To ensure that the applicable limits are respected when it comes to the division of pension entitlements on marriage breakdown, it may be useful or even essential for the administrator to provide the spouses going through a separation with the valuation of these entitlements under the terms of more than one legislation. Administrative issues could arise if the values are different and not communicated at the start of the separation process. The administrator will need to ensure its own process used to deal with pension division on marriage breakdown remains adequate and addresses FSRA’s latest guidance. Clear communication of the rules and valuation amounts will be key not only to avoid administrative complications, costs to the pension plan, additional delays in the process, but also member frustration.
Pension legislation under various jurisdictions allow pension plans to charge fees for calculations needed on marriage breakdown. For various reasons – including the relatively low limits applicable to them, many plan sponsors have decided not to pass along such fees to plan members. In light of FSRA’s latest guidance, it may be worthwhile to re-examine whether this decision remains valid - particularly in plans that cover members that reside in multiple provinces.

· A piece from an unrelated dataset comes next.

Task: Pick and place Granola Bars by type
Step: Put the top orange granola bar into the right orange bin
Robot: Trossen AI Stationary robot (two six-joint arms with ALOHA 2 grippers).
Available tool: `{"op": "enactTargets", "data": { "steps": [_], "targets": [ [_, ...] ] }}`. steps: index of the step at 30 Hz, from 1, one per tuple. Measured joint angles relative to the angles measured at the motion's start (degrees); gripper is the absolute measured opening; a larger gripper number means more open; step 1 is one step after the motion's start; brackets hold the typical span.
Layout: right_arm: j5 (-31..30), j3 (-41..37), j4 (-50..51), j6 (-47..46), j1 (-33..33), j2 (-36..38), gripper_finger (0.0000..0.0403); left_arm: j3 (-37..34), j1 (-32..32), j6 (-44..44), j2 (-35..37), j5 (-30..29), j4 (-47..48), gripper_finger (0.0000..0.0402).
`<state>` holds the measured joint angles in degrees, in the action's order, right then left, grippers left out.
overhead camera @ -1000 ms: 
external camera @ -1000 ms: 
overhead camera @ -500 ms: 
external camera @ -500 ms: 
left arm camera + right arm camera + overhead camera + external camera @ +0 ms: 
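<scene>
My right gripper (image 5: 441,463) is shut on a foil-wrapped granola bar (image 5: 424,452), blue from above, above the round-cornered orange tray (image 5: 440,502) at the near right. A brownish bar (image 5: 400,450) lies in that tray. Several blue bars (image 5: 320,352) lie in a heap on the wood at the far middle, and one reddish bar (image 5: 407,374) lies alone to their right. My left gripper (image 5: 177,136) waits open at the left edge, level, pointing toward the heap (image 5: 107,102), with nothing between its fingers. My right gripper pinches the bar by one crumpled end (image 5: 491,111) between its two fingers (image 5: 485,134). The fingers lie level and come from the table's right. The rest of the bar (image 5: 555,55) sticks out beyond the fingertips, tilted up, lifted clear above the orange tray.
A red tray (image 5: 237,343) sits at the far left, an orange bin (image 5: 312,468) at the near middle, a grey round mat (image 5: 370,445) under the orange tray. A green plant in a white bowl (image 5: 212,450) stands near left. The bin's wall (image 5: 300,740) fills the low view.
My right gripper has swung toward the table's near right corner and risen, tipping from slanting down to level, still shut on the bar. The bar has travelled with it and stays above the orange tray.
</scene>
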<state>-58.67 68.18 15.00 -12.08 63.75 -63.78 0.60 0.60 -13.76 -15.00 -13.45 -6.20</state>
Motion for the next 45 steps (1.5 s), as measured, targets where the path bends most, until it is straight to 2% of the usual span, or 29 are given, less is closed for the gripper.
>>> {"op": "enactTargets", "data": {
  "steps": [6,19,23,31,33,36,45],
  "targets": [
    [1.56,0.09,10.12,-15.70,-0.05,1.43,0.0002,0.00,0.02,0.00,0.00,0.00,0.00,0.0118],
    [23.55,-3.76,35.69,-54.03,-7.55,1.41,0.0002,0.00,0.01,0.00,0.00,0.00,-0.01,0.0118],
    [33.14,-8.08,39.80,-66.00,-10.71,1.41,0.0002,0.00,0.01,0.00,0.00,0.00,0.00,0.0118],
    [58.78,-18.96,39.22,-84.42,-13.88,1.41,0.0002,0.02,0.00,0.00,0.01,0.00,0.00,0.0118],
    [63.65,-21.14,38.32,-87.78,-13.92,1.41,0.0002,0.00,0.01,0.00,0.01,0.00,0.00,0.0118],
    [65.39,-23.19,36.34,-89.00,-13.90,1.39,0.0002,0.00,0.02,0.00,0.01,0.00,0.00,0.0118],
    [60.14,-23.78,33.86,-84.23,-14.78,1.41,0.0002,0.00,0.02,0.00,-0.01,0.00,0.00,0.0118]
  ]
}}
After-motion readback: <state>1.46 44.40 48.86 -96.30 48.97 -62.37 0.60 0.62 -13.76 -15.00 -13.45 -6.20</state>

In closing, FSRA’s guidance does provide some details on their interpretation of applicable rules for the division of pensions on marriage breakdown. This guidance furthermore sets out the extent to which Ontario’s Family Law Value calculations integrate with the Canadian Institute of Actuaries’ Standard of Practice (CIA SOP) concerning the calculation of commuted values effective December 1, 2020. One new feature of the CIA SOP applies when a terminating member is entitled to early retirement subsidies. The standard requires that a commuted value be calculated using a retirement age assumption based on a 50% probability of retirement on the date that results in the highest commuted value and a 50% probability of retirement on the earliest date the member would be entitled to an unreduced retirement benefit (the “50/50 assumption”). The FSRA guidance points out that the 50/50 assumption does not apply for the calculation of the Family Law Value for active members, since the law requires that it be determined using the weighted average of the values of the member’s accrued pension benefits based on three specified commencement age scenarios.
It should be noted that this guidance is intended to support administrators of pension plans subject to the Ontario PBA. Its effective date is November 9, 2021 and it affects court orders, family arbitration awards or domestic contracts from January 1, 2012 onward.